Les idées sont libres de parcours, pas les œuvres d’art qui les formalisent ...

Cour de Cassation,1ère ch. civile, 13 novembre 2008 Bettina Rheims c/ Jakob Gautel

Il y a un an, la photographe Bettina Rheims était condamnée, plutôt sévèrement d'ailleurs, au versement d'une indemnité de 10 000 euros au titre de dommages et intérêts pour avoir incorporé dans l'un de ses triptyques (La Nouvelle Eve)  une photographie de l'œuvre de Jacob Gautel intitulé Paradis. Cette œuvre composée de l'inscription à la bombe du mot "paradis" au dessus de la porte des toilettes de l'ancien dortoir des alcooliques de l'hôpital psychiatrique de Ville-Evrard, était purement conceptuelle. De sorte que l'on pouvait s'interroger sur la nature contrefaisante de la prise de vue artistique opérée sur l'installation par Bettina Rheims. En d’autres termes, le point de vue, l'angle photographique de Bettina Rheims constituait-il une reprise de l'œuvre ou une œuvre autonome ? L'œuvre de Gautel, purement conceptuelle, était elle protégée ?

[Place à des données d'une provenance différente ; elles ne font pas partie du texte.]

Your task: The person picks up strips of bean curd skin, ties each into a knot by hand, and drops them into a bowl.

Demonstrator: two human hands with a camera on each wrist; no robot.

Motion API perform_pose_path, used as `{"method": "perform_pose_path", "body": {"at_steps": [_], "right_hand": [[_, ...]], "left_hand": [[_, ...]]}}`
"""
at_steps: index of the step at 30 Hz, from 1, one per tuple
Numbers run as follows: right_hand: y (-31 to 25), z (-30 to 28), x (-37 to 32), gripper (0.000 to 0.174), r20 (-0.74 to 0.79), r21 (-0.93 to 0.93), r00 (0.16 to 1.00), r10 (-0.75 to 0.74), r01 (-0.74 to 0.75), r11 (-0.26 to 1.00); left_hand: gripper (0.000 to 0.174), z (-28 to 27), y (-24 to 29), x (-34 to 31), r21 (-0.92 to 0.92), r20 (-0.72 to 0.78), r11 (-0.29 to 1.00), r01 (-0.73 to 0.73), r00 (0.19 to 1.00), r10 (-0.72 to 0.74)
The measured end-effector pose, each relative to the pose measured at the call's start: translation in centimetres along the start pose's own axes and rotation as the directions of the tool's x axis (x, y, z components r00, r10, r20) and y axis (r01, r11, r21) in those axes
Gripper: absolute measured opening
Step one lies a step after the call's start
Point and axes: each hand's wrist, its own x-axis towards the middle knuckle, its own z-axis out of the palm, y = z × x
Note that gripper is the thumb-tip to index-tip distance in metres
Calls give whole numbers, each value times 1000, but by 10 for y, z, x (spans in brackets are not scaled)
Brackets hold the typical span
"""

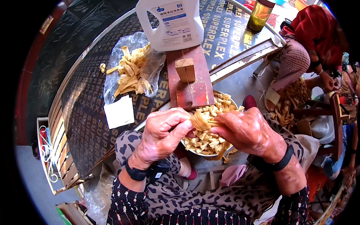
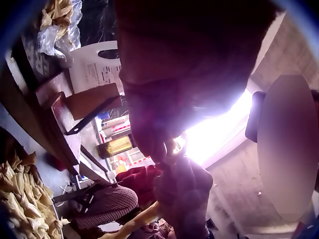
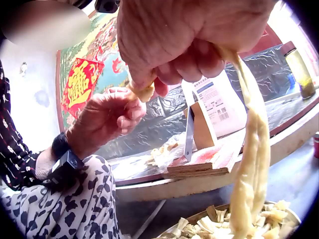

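Note:
Both hands meet over a round bowl (image 1: 202, 153) heaped with pale yellow knotted strips. A soft yellow strip (image 1: 201, 122) is stretched between them. The left hand (image 1: 162, 131) pinches one end between thumb and fingers; the right hand (image 1: 249, 131) grips the other part with curled fingers. In the right wrist view a long tail of the strip (image 3: 249, 144) hangs down from the right hand (image 3: 184, 40), above the bowl, and the left hand (image 3: 107, 117) pinches the bunched end. The left wrist view is dark, its near hand (image 2: 174, 99) mostly in shadow.
A wooden board with an upright block (image 1: 185, 70) and a blade juts over the bowl. Behind stands a white jug (image 1: 174, 26). Loose strips (image 1: 133, 71) lie on a plastic bag, near white paper (image 1: 119, 112). A jar (image 1: 260, 15) and a seated person (image 1: 315, 41) are at right.

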Motion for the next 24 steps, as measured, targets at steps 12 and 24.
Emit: {"method": "perform_pose_path", "body": {"at_steps": [12,24], "right_hand": [[6,-10,-11,13,-93,345,990,104,-66,936],[10,-4,-15,12,20,346,990,138,-137,928]], "left_hand": [[14,-9,10,-4,-164,-5,971,174,984,-178],[44,11,1,15,168,209,982,-81,977,45]]}}
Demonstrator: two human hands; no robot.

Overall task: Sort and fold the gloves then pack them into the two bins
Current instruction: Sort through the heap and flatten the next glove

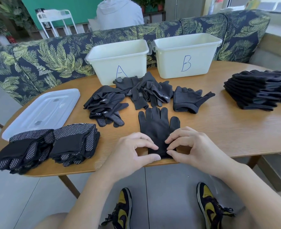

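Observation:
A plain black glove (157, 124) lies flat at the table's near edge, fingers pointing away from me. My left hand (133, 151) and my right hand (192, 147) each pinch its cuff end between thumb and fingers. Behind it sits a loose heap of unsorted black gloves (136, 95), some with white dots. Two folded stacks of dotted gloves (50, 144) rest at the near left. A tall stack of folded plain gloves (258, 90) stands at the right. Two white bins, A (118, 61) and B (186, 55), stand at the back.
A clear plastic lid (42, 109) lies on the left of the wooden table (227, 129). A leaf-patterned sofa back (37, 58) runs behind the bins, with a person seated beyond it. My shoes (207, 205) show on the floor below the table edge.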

La cour de cassation  retint que dès lors qu’elle a été formellement exprimée dans une réalisation matérielle originale, l'œuvre de Gautel était protégeable. Partant, la reprise de l’œuvre de Jakob Gautel, sans son autorisation,  par Bethina Rheims dans son triptyque intitulé la nouvelle Eve, constituait une atteinte au droit moral et patrimonial de l’auteur :
« Constituent des actes de contrefaçon d'une œuvre de peinture, la reproduction intégrale de celle-ci sans autorisation dans des photographies d'un triptyque, ainsi que l'offre à la vente et l'exposition du triptyque contrefaisant et la publicité du livre-catalogue contenant le triptyque contrefaisant sans autorisation.
Constituent des atteintes au droit moral de l'auteur d'une œuvre de peinture, la reproduction intégrale de celle-ci dans des photographies d'un triptyque sans mentionner le nom de l'auteur, et sa dénaturation par l'ajout de gris sur l'inscription y figurant».
A noter, incidemment que la jurisprudence, refuse toujours de retenir qu’une œuvre peut être protégée au-delà de sa représentation formelle du seul fait de l’existence de son concept et de l’idée qui est exprimée par l’artiste.